# Instructions for the task:
Repeat the lines below exactly as written, please, from the line with "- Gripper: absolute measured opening" to the line with "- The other", both lines included, and no others.

☆ ☆ ☆ ☆ ☆

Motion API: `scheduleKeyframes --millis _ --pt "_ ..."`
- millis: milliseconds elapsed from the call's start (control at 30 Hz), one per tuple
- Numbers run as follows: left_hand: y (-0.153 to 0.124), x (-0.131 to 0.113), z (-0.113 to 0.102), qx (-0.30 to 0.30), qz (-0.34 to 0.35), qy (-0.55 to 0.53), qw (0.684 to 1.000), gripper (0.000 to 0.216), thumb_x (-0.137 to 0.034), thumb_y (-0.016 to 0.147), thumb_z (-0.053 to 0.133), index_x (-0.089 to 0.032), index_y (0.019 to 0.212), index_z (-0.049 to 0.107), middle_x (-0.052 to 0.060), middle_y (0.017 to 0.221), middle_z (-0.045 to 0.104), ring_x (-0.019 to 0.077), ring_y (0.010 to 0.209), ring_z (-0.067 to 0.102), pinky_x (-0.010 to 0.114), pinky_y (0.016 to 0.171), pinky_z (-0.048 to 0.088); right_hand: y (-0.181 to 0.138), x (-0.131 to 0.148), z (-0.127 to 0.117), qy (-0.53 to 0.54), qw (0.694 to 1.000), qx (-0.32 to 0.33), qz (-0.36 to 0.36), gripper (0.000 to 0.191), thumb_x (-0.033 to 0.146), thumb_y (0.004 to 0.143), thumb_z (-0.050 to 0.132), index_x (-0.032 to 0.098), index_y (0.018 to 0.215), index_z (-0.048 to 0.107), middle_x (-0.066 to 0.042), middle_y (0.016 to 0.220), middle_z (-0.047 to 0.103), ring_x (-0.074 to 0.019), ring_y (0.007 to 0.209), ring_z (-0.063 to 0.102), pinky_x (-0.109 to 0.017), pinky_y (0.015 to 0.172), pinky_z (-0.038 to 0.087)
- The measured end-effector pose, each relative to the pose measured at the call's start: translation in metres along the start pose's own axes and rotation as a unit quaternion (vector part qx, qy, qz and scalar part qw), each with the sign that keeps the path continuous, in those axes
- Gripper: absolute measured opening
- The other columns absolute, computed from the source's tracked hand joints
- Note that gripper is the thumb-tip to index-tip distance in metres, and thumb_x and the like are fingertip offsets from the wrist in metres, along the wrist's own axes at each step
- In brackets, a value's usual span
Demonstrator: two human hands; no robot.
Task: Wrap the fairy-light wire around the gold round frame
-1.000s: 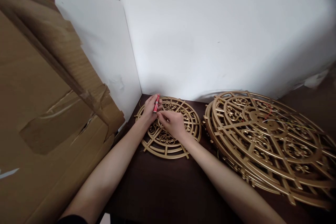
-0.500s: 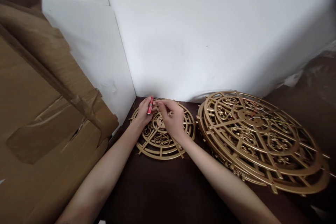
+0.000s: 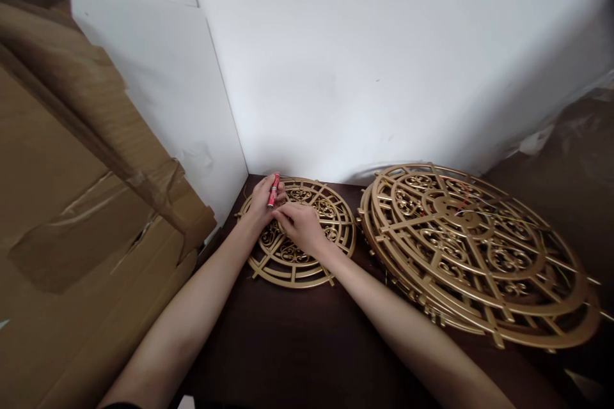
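A slim red tube (image 3: 274, 190) with pale ends stands tilted in my left hand (image 3: 259, 199), whose fingers are closed round it; what the tube is I cannot make out. My right hand (image 3: 305, 227) is closed in a pinch just below the tube's lower end, close to my left hand. Anything between its fingertips is too small to name. Both hands are over the left part of a round gold openwork panel (image 3: 300, 282) with scroll ornaments, lying flat on the dark table (image 3: 292, 339).
To the right lies a stack of larger round gold openwork panels (image 3: 484, 249), with thin red, white and yellow wires on top. A big taped cardboard box (image 3: 96, 204) stands at the left. A white wall (image 3: 374, 77) rises behind the table.
My right hand has moved left and down, from over the panel's middle to beside the tube's lower end, and its fingers have drawn together. My left hand keeps the tube.
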State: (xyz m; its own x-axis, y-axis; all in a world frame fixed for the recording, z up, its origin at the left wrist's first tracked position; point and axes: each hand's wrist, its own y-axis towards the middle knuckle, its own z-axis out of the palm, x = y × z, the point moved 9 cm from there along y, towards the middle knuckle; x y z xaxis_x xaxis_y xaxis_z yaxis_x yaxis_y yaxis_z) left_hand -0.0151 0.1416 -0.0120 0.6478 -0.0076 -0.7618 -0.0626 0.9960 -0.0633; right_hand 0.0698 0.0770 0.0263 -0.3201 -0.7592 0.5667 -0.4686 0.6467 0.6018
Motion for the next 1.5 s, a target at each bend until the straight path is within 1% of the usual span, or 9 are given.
scheduleKeyframes --millis 167,400,633,800,933,1033,1233,1400,1500 --pt "0.002 -0.001 -0.002 -0.014 0.017 0.018 1.0 0.021 -0.025 0.077 0.068 -0.014 0.076 0.05 -0.004 0.053 0.048 0.0031 0.038 0.038 0.013 0.036 0.025 -0.002 0.001 0.001 -0.007 1.0 0.001 -0.01 0.029 0.029 0.094 0.044 0.02 0.072 0.061 -0.003 0.073 0.062 -0.0139 0.068 0.056 -0.024 0.066 0.041" --pt "0.002 -0.002 -0.001 -0.002 0.039 0.027 0.999 0.022 -0.026 0.076 0.068 -0.014 0.078 0.05 -0.003 0.054 0.051 0.0029 0.038 0.039 0.013 0.036 0.025 -0.001 0.005 -0.001 -0.008 1.0 -0.008 -0.018 0.023 0.017 0.086 0.046 0.018 0.066 0.055 -0.001 0.067 0.056 -0.0118 0.062 0.05 -0.023 0.063 0.037" --pt "0.002 -0.001 -0.004 -0.017 0.042 0.033 0.998 0.018 -0.024 0.078 0.065 -0.014 0.08 0.05 -0.003 0.052 0.05 0.0035 0.037 0.038 0.013 0.036 0.026 0.001 0.004 -0.006 -0.012 0.999 -0.028 -0.014 0.025 0.02 0.09 0.044 0.016 0.07 0.058 -0.001 0.068 0.059 -0.0116 0.064 0.052 -0.023 0.066 0.04" --pt "0.002 -0.003 -0.007 -0.054 0.063 0.064 0.995 0.017 -0.024 0.077 0.064 -0.015 0.081 0.05 -0.004 0.051 0.051 0.0035 0.035 0.037 0.014 0.035 0.027 0.0 0.0 -0.005 -0.017 0.999 -0.034 -0.006 0.027 0.021 0.091 0.045 0.016 0.068 0.059 -0.001 0.067 0.06 -0.0112 0.064 0.053 -0.022 0.066 0.039" --pt "0.001 -0.004 -0.01 -0.08 0.081 0.088 0.99 0.02 -0.026 0.076 0.065 -0.015 0.079 0.05 -0.004 0.052 0.051 0.0035 0.035 0.038 0.014 0.034 0.026 -0.001 -0.004 -0.002 -0.049 0.999 -0.022 0.005 0.028 0.023 0.092 0.046 0.016 0.069 0.06 -0.002 0.069 0.061 -0.0112 0.066 0.054 -0.021 0.067 0.038" --pt "0.001 -0.005 -0.009 -0.075 0.087 0.102 0.988 0.02 -0.028 0.076 0.065 -0.015 0.081 0.05 -0.005 0.051 0.051 0.0039 0.034 0.038 0.015 0.034 0.027 -0.001 -0.003 -0.001 -0.083 0.996 -0.008 0.013 0.029 0.024 0.094 0.045 0.015 0.071 0.061 -0.002 0.072 0.062 -0.0111 0.067 0.055 -0.021 0.067 0.037" --pt "-0.001 -0.005 -0.002 -0.056 0.087 0.133 0.986 0.018 -0.027 0.078 0.061 -0.017 0.08 0.046 -0.007 0.047 0.048 0.0049 0.032 0.036 0.015 0.033 0.028 -0.001 -0.001 0.003 -0.162 0.985 0.045 0.043 0.03 0.025 0.095 0.044 0.015 0.073 0.062 -0.003 0.075 0.066 -0.0112 0.066 0.056 -0.023 0.063 0.033" --pt "-0.001 -0.007 -0.001 -0.057 0.099 0.161 0.98 0.018 -0.029 0.079 0.059 -0.019 0.078 0.044 -0.008 0.044 0.045 0.0069 0.033 0.039 0.017 0.035 0.032 0.0 0.001 0.003 -0.19 0.977 0.067 0.064 0.03 0.027 0.096 0.043 0.015 0.078 0.063 -0.004 0.08 0.068 -0.0121 0.069 0.058 -0.024 0.063 0.033" --pt "-0.001 -0.009 -0.002 -0.063 0.109 0.183 0.975 0.012 -0.025 0.08 0.055 -0.018 0.08 0.045 -0.008 0.043 0.045 0.0081 0.034 0.04 0.018 0.036 0.035 0.001 0.0 0.003 -0.199 0.974 0.076 0.076 0.028 0.027 0.095 0.044 0.014 0.081 0.064 -0.005 0.083 0.069 -0.0126 0.07 0.059 -0.024 0.062 0.033"
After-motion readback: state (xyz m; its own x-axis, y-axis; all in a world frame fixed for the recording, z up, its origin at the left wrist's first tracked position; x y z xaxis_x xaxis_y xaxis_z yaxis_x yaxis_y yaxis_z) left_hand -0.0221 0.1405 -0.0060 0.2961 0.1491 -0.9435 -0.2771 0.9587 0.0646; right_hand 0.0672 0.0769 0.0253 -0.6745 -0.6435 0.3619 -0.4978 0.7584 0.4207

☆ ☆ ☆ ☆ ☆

# Exercise output:
- Gripper: absolute measured opening
- The other columns absolute, computed from the source's tracked hand joints

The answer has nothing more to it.